> **Problem requirements**:
For each record, copy the text exactly and omit any picture it holds.

************

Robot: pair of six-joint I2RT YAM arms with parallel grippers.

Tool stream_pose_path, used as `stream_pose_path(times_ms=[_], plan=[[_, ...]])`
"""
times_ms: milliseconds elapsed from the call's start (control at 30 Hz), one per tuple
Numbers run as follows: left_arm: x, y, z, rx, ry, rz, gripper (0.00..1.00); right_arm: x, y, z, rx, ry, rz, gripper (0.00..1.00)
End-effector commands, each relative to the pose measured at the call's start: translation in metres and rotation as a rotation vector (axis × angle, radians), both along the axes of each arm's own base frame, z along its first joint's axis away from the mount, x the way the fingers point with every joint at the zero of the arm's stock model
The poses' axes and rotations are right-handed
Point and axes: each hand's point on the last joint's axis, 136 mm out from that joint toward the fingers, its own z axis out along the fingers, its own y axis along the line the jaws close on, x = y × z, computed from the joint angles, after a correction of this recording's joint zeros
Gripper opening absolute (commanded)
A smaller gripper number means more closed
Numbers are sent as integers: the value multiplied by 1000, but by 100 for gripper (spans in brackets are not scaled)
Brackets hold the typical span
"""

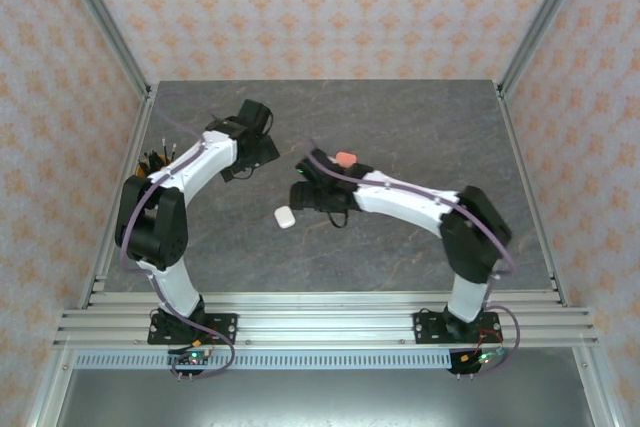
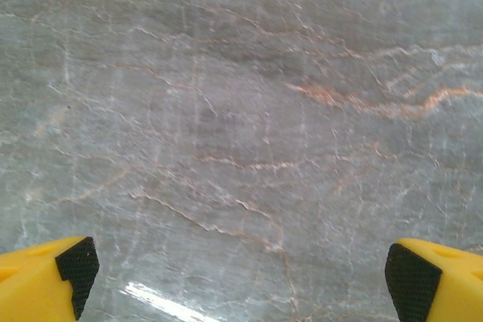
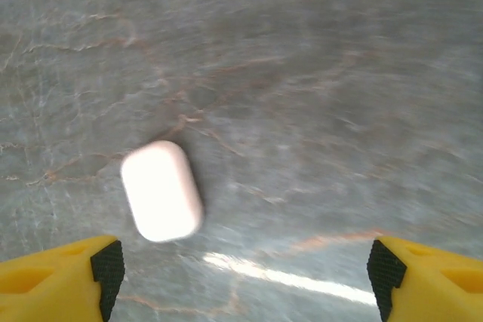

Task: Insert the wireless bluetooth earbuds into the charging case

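White charging case [image 1: 285, 217] lies flat on the table [image 1: 400, 117], near centre, and looks closed. In the right wrist view it [image 3: 161, 190] sits just ahead of the left-hand finger, untouched and tilted slightly. Pink case [image 1: 345, 158] is further back, right beside the right arm's wrist and partly hidden by it.

Right gripper [image 3: 241, 273]: fingers spread wide, holding nothing. Left gripper [image 2: 241, 273]: same, spread wide over bare table, well apart from both cases.

Table is grey marble-look with pinkish veins and a glare streak near each gripper. Walls [image 1: 300, 7] have pale wallpaper with an orange motif. Aluminium frame posts [image 1: 105, 22] stand at the corners, with a rail [image 1: 320, 322] along the near edge.
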Motion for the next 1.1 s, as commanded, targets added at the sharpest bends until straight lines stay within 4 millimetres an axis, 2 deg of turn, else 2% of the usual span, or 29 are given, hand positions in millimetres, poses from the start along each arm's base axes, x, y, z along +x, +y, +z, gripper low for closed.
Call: stream_pose_path(times_ms=[0, 133, 267, 533, 767, 1067], plan=[[2, -2, 17, -73, -3, -46, 100, 1, 9, -19, -138, 26, 104, 86], [4, 14, 14, -136, 0, 7, 100, 3, 32, -38, -201, 49, 226, 86], [7, 27, 11, -174, 6, 42, 100, 5, 45, -51, -264, 53, 305, 86], [7, 27, 9, -214, -3, 57, 100, 0, 52, -68, -334, 68, 385, 85], [6, 22, 5, -244, -1, 61, 100, -5, 28, -78, -418, 58, 388, 83], [-7, 18, 5, -280, -18, 62, 100, 4, -16, -63, -455, 8, 288, 82]])
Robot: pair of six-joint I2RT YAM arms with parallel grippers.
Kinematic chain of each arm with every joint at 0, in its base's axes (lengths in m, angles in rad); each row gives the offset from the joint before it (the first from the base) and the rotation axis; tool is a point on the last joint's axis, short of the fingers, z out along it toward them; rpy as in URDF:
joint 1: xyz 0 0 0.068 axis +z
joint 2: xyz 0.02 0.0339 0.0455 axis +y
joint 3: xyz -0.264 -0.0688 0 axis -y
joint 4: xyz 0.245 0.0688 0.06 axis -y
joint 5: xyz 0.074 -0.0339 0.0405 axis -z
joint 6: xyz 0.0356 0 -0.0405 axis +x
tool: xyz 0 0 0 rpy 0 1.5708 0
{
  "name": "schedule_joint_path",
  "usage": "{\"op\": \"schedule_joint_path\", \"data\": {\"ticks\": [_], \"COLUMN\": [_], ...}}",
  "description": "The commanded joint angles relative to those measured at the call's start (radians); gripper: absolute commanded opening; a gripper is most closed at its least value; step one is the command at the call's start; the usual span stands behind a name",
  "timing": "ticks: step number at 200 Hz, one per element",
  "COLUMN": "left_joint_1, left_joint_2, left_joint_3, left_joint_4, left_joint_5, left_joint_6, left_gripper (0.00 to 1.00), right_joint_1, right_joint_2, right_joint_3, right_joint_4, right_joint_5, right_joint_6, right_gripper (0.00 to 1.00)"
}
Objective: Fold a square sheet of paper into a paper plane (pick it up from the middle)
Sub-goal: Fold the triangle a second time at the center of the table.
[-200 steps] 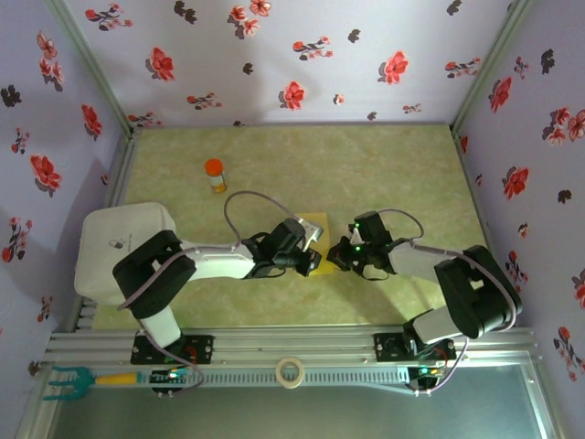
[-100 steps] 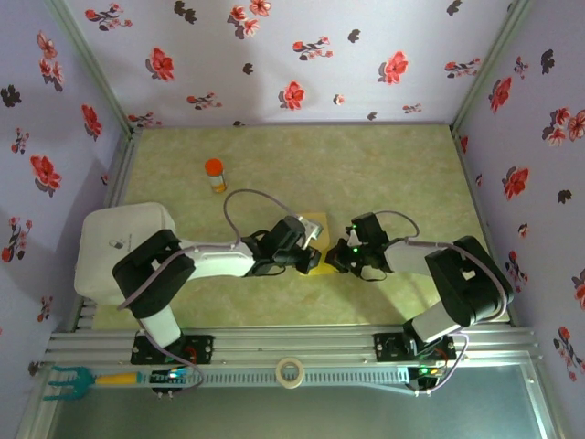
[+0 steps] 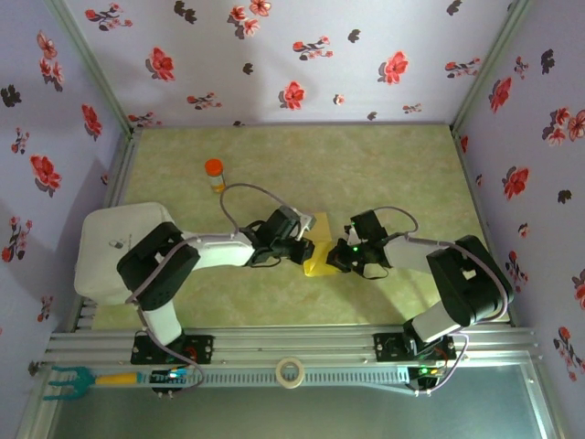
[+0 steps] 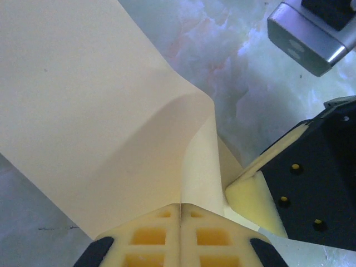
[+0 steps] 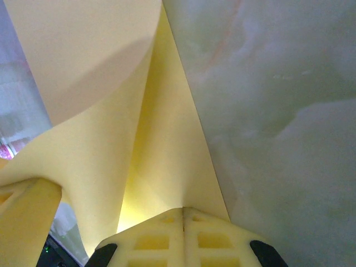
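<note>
Currently, sheet of paper point(image 3: 316, 266) sits between my two tools: left gripper point(image 4: 181, 210) clamped shut on its left side, right gripper point(image 5: 183, 212) likewise on its right.

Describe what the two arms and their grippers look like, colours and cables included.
Both arms have bulky black joints joined by white links. A thin grey cable loops above the left arm; another arcs over the right arm, where a green light glows near the wrist. The left gripper and right gripper carry pale yellow fingers moulded with square pockets.
</note>
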Motion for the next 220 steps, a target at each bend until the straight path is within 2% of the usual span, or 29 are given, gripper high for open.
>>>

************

> **Written response**:
Robot: pair of six-joint I2RT YAM arms with parallel grippers.

Tool stream_pose_path, used as `stream_pose_path(times_ms=[_], plan=[[_, ...]])`
"""
times_ms: milliseconds elapsed from the call's start (control at 30 Hz), one per tuple
Numbers run as follows: left_arm: x, y, z, rx, ry, rz, gripper (0.00..1.00); right_arm: x, y, z, rx, ry, rz, gripper (0.00..1.00)
End-effector commands, each relative to the pose measured at the call's start: translation in metres and rotation as a rotation vector (axis × angle, radians), both along the axes of each arm's own base frame, z along its first joint's axis away from the mount, x the way the fingers point with every joint at the zero of the arm's stock model
The poses' axes and rotations are right-handed
Point and axes: each hand's point on the last joint's axis, 136 mm out from that joint toward the fingers, its own z axis out along the fingers, its own y axis along the line the jaws close on, x = y × z, computed from the joint angles, after a correction of this recording's joint zeros
Gripper opening absolute (commanded)
A smaller gripper number means more closed
Numbers are sent as integers: the value multiplied by 1000, but by 100 for gripper (spans in brackets are not scaled)
Brackets hold the typical span
"""


Task: Insert the wireless bluetooth earbuds into the charging case

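White charging case [image 1: 285, 217] lies flat on the table [image 1: 400, 117], near centre, and looks closed. In the right wrist view it [image 3: 161, 190] sits just ahead of the left-hand finger, untouched and tilted slightly. Pink case [image 1: 345, 158] is further back, right beside the right arm's wrist and partly hidden by it.

Right gripper [image 3: 241, 273]: fingers spread wide, holding nothing. Left gripper [image 2: 241, 273]: same, spread wide over bare table, well apart from both cases.

Table is grey marble-look with pinkish veins and a glare streak near each gripper. Walls [image 1: 300, 7] have pale wallpaper with an orange motif. Aluminium frame posts [image 1: 105, 22] stand at the corners, with a rail [image 1: 320, 322] along the near edge.
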Motion for the next 1.1 s, as commanded, targets added at the sharpest bends until straight lines stay within 4 millimetres an axis, 2 deg of turn, else 2% of the usual span, or 29 are given, hand positions in millimetres, poses from the start along each arm's base axes, x, y, z along +x, +y, +z, gripper low for closed.
Call: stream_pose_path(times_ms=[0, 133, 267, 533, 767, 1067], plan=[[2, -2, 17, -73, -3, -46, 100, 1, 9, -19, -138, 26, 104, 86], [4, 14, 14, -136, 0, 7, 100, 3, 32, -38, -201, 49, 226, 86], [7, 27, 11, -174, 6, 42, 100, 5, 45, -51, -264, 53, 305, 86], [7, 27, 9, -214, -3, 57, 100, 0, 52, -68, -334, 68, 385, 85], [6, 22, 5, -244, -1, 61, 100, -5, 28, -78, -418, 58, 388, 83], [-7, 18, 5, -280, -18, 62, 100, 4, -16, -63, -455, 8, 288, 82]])
Robot: pair of six-joint I2RT YAM arms with parallel grippers.
Kinematic chain of each arm with every joint at 0, in its base's axes (lengths in m, angles in rad); each row gives the offset from the joint before it (the first from the base) and the rotation axis; tool is a point on the last joint's axis, short of the fingers, z out along it toward them; rpy as in URDF:
joint 1: xyz 0 0 0.068 axis +z
joint 2: xyz 0.02 0.0339 0.0455 axis +y
joint 3: xyz -0.264 -0.0688 0 axis -y
joint 4: xyz 0.245 0.0688 0.06 axis -y
joint 5: xyz 0.074 -0.0339 0.0405 axis -z
joint 6: xyz 0.0356 0 -0.0405 axis +x
tool: xyz 0 0 0 rpy 0 1.5708 0
{
  "name": "schedule_joint_path",
  "usage": "{\"op\": \"schedule_joint_path\", \"data\": {\"ticks\": [_], \"COLUMN\": [_], ...}}",
  "description": "The commanded joint angles relative to those measured at the call's start (radians); gripper: absolute commanded opening; a gripper is most closed at its least value; step one is the command at the call's start; the usual span stands behind a name",
  "timing": "ticks: step number at 200 Hz, one per element",
  "COLUMN": "left_joint_1, left_joint_2, left_joint_3, left_joint_4, left_joint_5, left_joint_6, left_gripper (0.00 to 1.00), right_joint_1, right_joint_2, right_joint_3, right_joint_4, right_joint_5, right_joint_6, right_gripper (0.00 to 1.00)"
}
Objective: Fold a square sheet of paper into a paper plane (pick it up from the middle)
Sub-goal: Fold the triangle a second time at the center of the table.
[-200 steps] 
[-100 steps] 
[+0 steps] 
[+0 steps] 
[+0 steps] 
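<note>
Currently, sheet of paper point(image 3: 316, 266) sits between my two tools: left gripper point(image 4: 181, 210) clamped shut on its left side, right gripper point(image 5: 183, 212) likewise on its right.

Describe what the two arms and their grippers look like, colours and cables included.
Both arms have bulky black joints joined by white links. A thin grey cable loops above the left arm; another arcs over the right arm, where a green light glows near the wrist. The left gripper and right gripper carry pale yellow fingers moulded with square pockets.
</note>
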Motion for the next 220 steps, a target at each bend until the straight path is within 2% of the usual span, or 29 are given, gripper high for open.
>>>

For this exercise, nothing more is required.